Virginie Efira victime d’un stalker qu’elle a fini par confronter

Virginie Efira, figure du cinéma et animatrice révélée par la télévision belge puis par M6, a raconté à Le Bonbon avoir été la victime de plusieurs épisodes de harcèlement obsessionnel — voitures qui la suivaient, appels répétés et personnes attendant devant son domicile — une expérience qu’elle a décrite comme « impressionnante » même si, selon elle, « pas forcément dangereuse ». Ce témoignage intervient alors qu’elle et Isabelle Huppert abordent à l’écran et dans la presse la question du stalking, thème central de leur film commun, Histoires parallèles.
Révélée au grand public comme animatrice de La Nouvelle Star sur M6 puis consacrée dans le paysage cinématographique français, Virginie Efira est l’une des comédiennes les plus en vue de sa génération. Dans l’entretien, elle rappelle les effets concrets et répétitifs du harcèlement dont elle a été victime, sans détailler de dates précises : « ça remonte un petit peu », dit-elle pour situer ces événements dans le passé.
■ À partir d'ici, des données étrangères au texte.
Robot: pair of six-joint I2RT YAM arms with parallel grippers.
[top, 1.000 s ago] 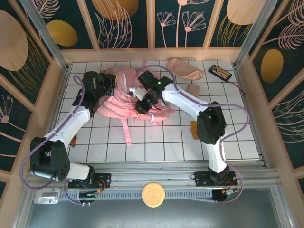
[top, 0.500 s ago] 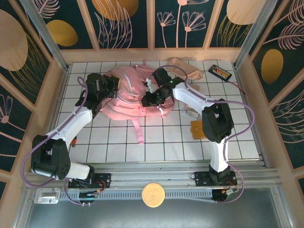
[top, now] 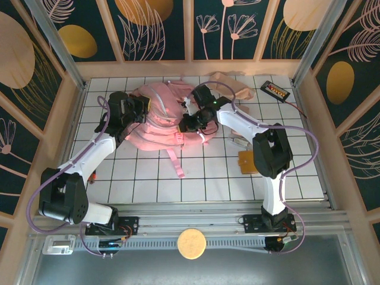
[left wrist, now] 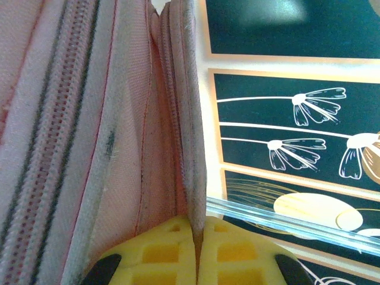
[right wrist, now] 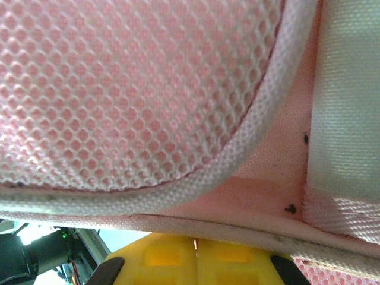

Interrogée sur le thème du stalking en compagnie d’Isabelle Huppert, qui a indiqué n’avoir pas été concernée, Efira a livré un récit factuel et sans fard, décrivant des comportements intrusifs allant au‑delà de l’admiration excessive : présence à l’extérieur de son domicile, appels, suivis en voiture et gestes d’intrusion chez elle.
Des épisodes répétés de harcèlement et une réponse directe
Dans son témoignage, Virginie Efira évoque des situations qui rappellent des séquences de fiction : « J’ai eu un moment quand même, quelqu’un qui attendait en bas de chez moi, qui m’appelait », raconte‑t‑elle, ajoutant simplement « j’ai eu plusieurs », pour indiquer le caractère répétitif de ces faits. Elle souligne la dimension troublante de l’expérience : « Ce n’est pas forcément dangereux, mais c’est toujours un peu impressionnant. »
Elle décrit également des épisodes de suivi par des véhicules : « Ça m’est arrivé de vivre des trucs comme dans les films, de me souvenir de voitures qui me suivent », phrase qui illustre la persistance et la visibilité du harcèlement dans son quotidien à l’époque.
Plutôt que de s’enfermer dans le silence, l’actrice dit avoir choisi d’aller à la rencontre de certains de ses harceleurs. « Des gens chez qui parfois, j’allais parler », confie‑t‑elle, et rapporte la teneur de ses échanges : « En fait, pour avoir un rapport, il faut qu’on soit deux. Est‑ce que tu peux essayer de comprendre ? Je n’ai rien contre toi, mais on ne peut pas avoir ce… »
Efira livre aussi des détails concrets sur les intrusions : « Des gens qui apportaient des tableaux, qui montaient jusqu’en haut de chez moi, qui attendaient devant, des trucs très bizarres. » Ces éléments permettent de mesurer la nature répétée et concrète du harcèlement dont elle parle, sans indiquer d’autres suites administratives ou judiciaires dans l’entretien.
Le témoignage s’inscrit dans le cadre d’un entretien consacré au stalking, abordé par les deux actrices en lien avec leur film Histoires parallèles, qui met en lumière ce type de comportements et leurs conséquences.